The Flyers felt the game changed after referee Dan Marouelli initially signalled a goal when Gagne put the puck in the net as Ville Leino upended Fleury in the crease at 4:53 of the second, then switched the call. Marouelli ruled that Fleury was interfered with, although he didn't call a penalty.
"I don't know if you're allowed to do that, look at the (scoreboard) replay and change your decision," Gagne said. "I had no idea they were going to take the goal away."

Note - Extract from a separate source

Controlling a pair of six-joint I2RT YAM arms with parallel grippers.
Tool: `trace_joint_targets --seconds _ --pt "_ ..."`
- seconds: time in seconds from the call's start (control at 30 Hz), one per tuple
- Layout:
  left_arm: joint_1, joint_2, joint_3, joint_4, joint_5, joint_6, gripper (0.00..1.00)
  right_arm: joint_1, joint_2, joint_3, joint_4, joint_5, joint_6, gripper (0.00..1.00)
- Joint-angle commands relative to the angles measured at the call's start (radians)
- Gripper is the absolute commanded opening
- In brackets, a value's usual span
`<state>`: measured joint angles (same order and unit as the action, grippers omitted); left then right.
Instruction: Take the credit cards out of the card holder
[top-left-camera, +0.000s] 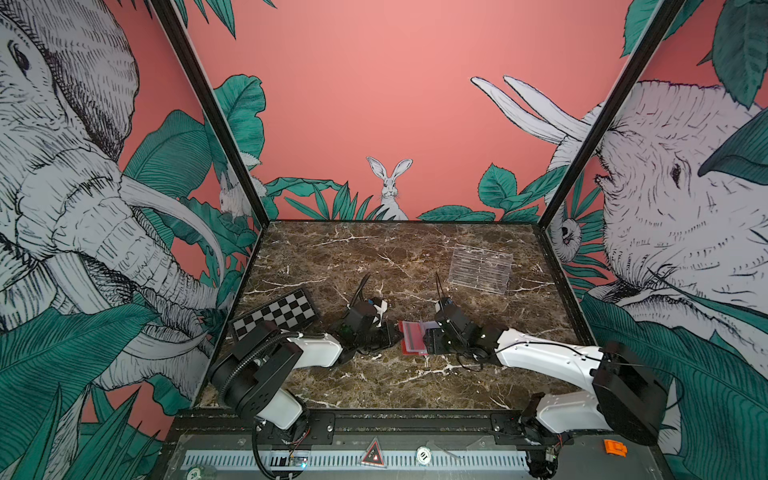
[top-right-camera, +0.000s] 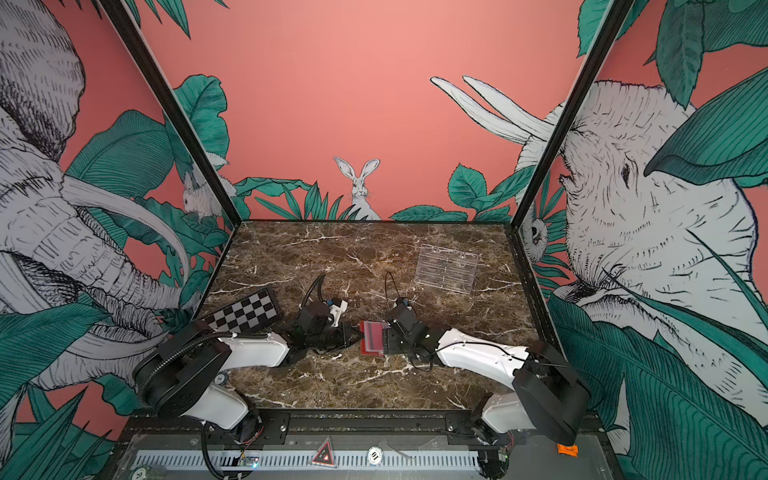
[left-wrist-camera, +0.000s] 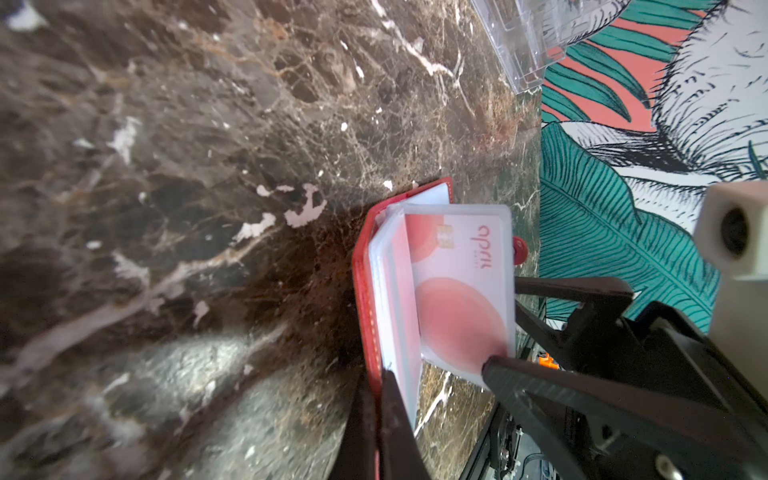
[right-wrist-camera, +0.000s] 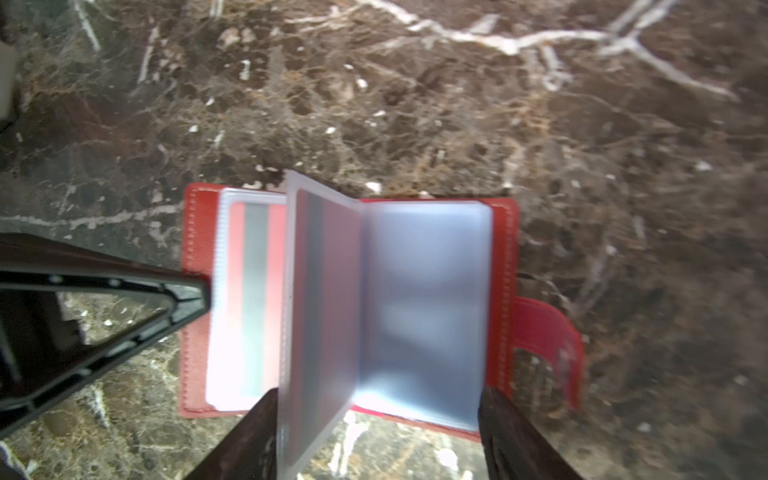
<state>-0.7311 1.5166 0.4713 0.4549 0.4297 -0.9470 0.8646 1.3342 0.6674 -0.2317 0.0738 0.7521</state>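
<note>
- Watching both top views, I find the holder (top-left-camera: 411, 338) (top-right-camera: 371, 338) lying open on the marble table (top-left-camera: 374, 257), near the front middle and between my two grippers.
- My left gripper (left-wrist-camera: 377, 380) has its fingers together, nipping the edge of the holder's red cover. A sliver of red shows between them in the left wrist view.
- My right gripper (right-wrist-camera: 376, 392) has its jaws wide apart, one on each side of a raised clear sleeve (right-wrist-camera: 320, 316). The sleeve stands close to one finger and well apart from the other, so nothing is gripped.
- In the left wrist view, one right finger (left-wrist-camera: 511, 374) touches a corner of that sleeve.
- The white card (left-wrist-camera: 457, 291), with orange-red circles, sits inside the raised sleeve.
- The striped card (right-wrist-camera: 253, 299), red with a grey band, lies in the flat sleeve on the left gripper's side of the holder.
- The raised sleeve hides one long edge of the striped card, and the left fingertip (right-wrist-camera: 195, 297) overlaps the sleeve edge beside it.
- The pages past the raised sleeve look pale blue (right-wrist-camera: 424, 307), too blurred for me to tell a card from an empty sleeve.
- The tab (right-wrist-camera: 548, 332) sticks out unfastened from the cover edge farthest from the left gripper.
- From above, my right wrist covers the holder's right part.
- The chequered board (top-left-camera: 276, 313) lies at the left, just behind my left arm.
- The clear stand (top-left-camera: 480, 270) stands toward the back right, well apart from the holder.
</note>
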Motion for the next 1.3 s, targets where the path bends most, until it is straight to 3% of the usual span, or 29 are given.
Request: trace_joint_targets --seconds 0.0,0.03,0.13,0.37,0.43,0.57,0.73,0.9,1.0,1.13,1.17,1.27 --pt "0.003 -0.006 0.036 -0.092 -0.023 0.072 0.0 -0.023 -0.041 -0.028 -0.041 0.025 0.001 0.74" --pt "0.004 -0.004 0.043 -0.117 -0.034 0.086 0.01 -0.03 -0.054 -0.038 -0.039 0.026 0.002 0.74" --pt "0.005 -0.013 0.046 -0.14 -0.054 0.102 0.22 -0.04 -0.092 -0.064 -0.029 0.022 0.0 0.76" --pt "0.006 -0.085 0.076 -0.268 -0.118 0.14 0.52 -0.059 -0.158 -0.087 -0.037 0.02 -0.011 0.77" --pt "0.006 -0.111 0.079 -0.279 -0.13 0.141 0.73 -0.066 -0.171 -0.093 -0.043 0.023 -0.01 0.78" --pt "0.006 -0.16 0.122 -0.349 -0.142 0.168 0.81 -0.09 -0.203 -0.109 -0.034 -0.007 -0.004 0.78" --pt "0.006 -0.18 0.179 -0.343 -0.098 0.152 0.84 -0.145 -0.276 -0.159 0.054 -0.078 0.042 0.77" --pt "-0.004 -0.126 0.194 -0.188 -0.002 0.059 0.82 -0.201 -0.311 -0.195 0.166 -0.183 0.066 0.69" --pt "-0.02 -0.067 0.193 -0.077 0.047 -0.006 0.76 -0.234 -0.294 -0.221 0.266 -0.26 0.083 0.55" --pt "-0.049 0.025 0.191 0.035 0.074 -0.085 0.61 -0.257 -0.221 -0.229 0.339 -0.297 0.092 0.2" --pt "-0.055 0.042 0.193 0.036 0.07 -0.101 0.58 -0.258 -0.201 -0.225 0.345 -0.305 0.091 0.15" --pt "-0.064 0.094 0.158 0.13 0.072 -0.163 0.49 -0.258 -0.15 -0.209 0.333 -0.308 0.079 0.14"
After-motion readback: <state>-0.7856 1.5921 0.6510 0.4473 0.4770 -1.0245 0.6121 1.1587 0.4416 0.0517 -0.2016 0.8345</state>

Pascal Dupuis put the Penguins ahead 2-1 only 70 seconds later by beating rookie goalie Johan Backlund off a rebound of Crosby's shot. After that, Flyers coach Peter Laviolette said, "It seemed we started to lose our steam."
Matt Cooke and Ruslan Fedotenko scored in the third period against goalie Brian Boucher, with Crosby assisting on both goals and Fedotenko getting an assist on Cooke's goal. Before that, Chris Kunitz scored during the final minute of the first period, putting in a rebound of Jordan Leopold's shot 1 second after a power play ended.
"All of our goals were a result of going to the net, crashing there and getting second chances," coach Dan Bylsma said. "That's what you have to do. We played in the offensive zone for long periods, but it wasn't perfect and we can get better."
Backlund made 22 saves in his NHL debut - he became Philadelphia's fourth starting goalie this season - before leaving after two periods with a lower body injury. Fleury made 26 saves as the Penguins improved to 7-0-3 in their last 10 home games.
"We played with the intensity that we wanted," Crosby said. "When you get a game like that, this was a good way to respond to a tough team and an emotional one."
Remarkably, the two in-state rivals managed to play a fight-free game, although Scott Hartnell and the Penguins' Brooks Orpik briefly tussled midway through the third period before drawing roughing penalties.
The fans managed one last "Go Home, Flyers" chant shortly after Fedotenko scored at 14:31 of the third, only the second Pittsburgh power play goal in 43 chances with Evgeni Malkin sidelined. He missed his fifth game in his last six with a bruised right foot.
The Flyers and Penguins tied 1-1 in their first game in Pittsburgh on Nov. 4, 1967, when 4,179 showed up. Nearly four times that many, 17,132, were on hand Saturday.
NOTES: The Flyers were 0-for-4 on the power play. ... Pittsburgh, opening a six-game homestand, is 20-1-1 at home in March and April the last three seasons. ... Crosby, who began the day tied for the NHL lead with 45 goals, hasn't scored a goal in seven games. ... Pittsburgh D Sergei Gonchar (illness) missed a second successive game.